DESCRIPTION OF THE TASK:
Everything from the line containing "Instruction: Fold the" to the end of the listing, both included, should be returned exactly, apart from the pictures.

GIVEN MATERIAL:
------------------------------------------------------------

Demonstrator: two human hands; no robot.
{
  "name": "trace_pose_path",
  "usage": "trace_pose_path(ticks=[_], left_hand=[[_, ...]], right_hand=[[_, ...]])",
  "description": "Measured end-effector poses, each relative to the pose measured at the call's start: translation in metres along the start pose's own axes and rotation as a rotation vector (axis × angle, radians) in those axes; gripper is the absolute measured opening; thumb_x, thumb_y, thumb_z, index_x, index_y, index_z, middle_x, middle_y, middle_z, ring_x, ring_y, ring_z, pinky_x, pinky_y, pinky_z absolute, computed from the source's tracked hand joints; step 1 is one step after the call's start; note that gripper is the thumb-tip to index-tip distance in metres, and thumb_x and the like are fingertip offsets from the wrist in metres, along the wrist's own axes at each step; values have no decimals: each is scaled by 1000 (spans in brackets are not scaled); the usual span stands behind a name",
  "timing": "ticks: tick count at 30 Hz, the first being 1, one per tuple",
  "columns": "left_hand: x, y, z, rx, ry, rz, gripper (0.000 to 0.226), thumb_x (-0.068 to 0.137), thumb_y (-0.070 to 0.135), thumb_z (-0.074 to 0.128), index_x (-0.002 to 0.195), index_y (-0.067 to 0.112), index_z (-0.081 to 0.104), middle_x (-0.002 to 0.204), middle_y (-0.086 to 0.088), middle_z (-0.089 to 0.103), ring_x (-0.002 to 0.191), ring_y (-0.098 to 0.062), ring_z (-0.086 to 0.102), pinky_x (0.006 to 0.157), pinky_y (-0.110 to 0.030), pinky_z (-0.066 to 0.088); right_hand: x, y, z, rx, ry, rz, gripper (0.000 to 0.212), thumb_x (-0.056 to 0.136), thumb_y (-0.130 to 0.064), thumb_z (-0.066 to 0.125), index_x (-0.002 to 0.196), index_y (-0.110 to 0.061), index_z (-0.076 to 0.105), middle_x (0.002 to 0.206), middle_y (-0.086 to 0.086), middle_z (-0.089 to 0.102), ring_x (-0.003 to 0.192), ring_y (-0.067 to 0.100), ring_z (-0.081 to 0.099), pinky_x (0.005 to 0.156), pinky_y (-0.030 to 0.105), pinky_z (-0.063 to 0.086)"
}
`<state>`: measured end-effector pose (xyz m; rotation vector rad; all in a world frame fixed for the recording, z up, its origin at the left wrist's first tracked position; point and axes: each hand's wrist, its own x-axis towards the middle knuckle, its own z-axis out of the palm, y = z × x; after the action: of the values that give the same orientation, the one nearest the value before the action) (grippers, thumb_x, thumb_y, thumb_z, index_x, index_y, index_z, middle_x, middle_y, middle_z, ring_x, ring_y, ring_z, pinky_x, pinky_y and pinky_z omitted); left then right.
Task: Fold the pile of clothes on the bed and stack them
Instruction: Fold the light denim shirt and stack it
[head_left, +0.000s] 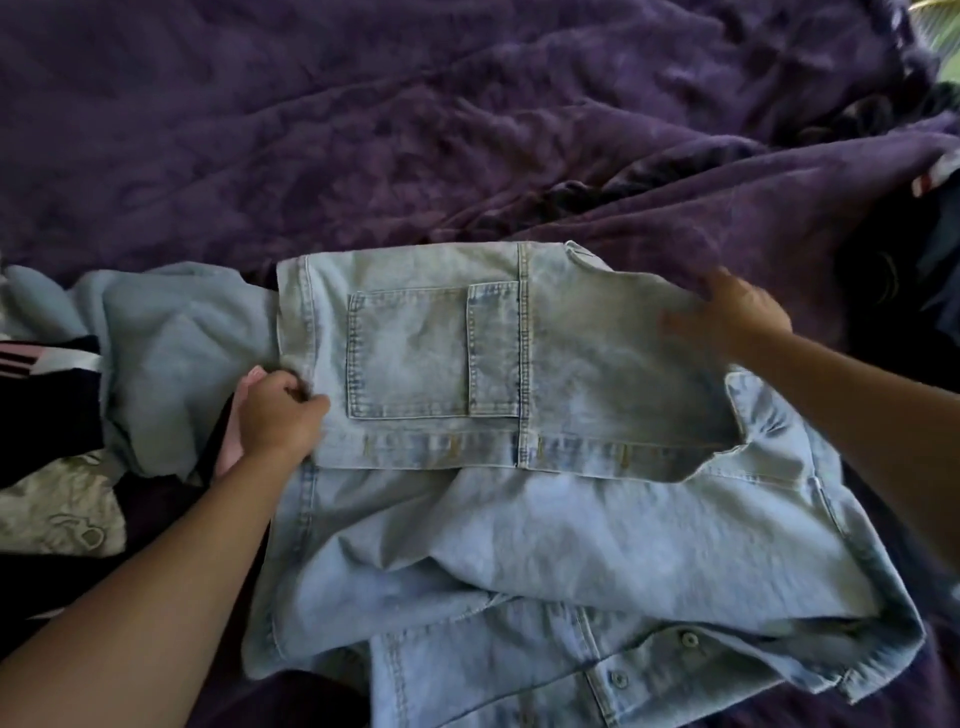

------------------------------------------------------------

WORKED SOLUTION:
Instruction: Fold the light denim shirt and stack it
[head_left, +0.000s] 

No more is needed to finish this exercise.